The benefits of kefir are many, since it is a fermented food that is loaded with probiotics, or good for you bacteria. It was used in ancient times and there is a theory that it may have been the manna from heaven as described in the Bible.

If you want to taste some before making it yourself, you can buy some of Lifeway's brand of kefir. It is pasteurized, homogenized and most of the time, low-fat, though, so I don't recommend drinking it very often.

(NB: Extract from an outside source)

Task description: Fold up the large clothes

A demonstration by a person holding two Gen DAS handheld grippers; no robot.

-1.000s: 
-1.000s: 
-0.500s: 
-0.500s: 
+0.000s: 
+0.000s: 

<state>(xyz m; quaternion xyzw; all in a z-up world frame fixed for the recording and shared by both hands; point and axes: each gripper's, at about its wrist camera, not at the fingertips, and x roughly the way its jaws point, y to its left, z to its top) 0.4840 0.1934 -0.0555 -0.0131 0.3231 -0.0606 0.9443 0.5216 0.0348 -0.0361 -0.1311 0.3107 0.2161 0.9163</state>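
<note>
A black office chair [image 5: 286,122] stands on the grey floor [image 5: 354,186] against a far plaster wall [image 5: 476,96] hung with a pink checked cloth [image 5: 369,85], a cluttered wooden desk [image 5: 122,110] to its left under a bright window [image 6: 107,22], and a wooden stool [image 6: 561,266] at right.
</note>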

Benefits of kefir, store bought variety There are two different kinds of kefir that you can make: sugar water and milk kefir. Making either is a lot more challenging than
making yogurt, but especially the water kind, but the benefits of kefir are great. You have to purchase starter grains, kind of like making sourdough bread, and you have to take care of the grains, which reproduce themselves, and find other folks to give them to or discard them.

Water kefir tastes absolutely wonderful and has lots of probiotics for you, but it also contains sugar, which you ideally want to avoid. Do not try making it with anything else like stevia or xylitol. I tried it and it tasted awful plus I had to throw out the grains afterwards. There are no benefits of kefir unless it is made with sugar.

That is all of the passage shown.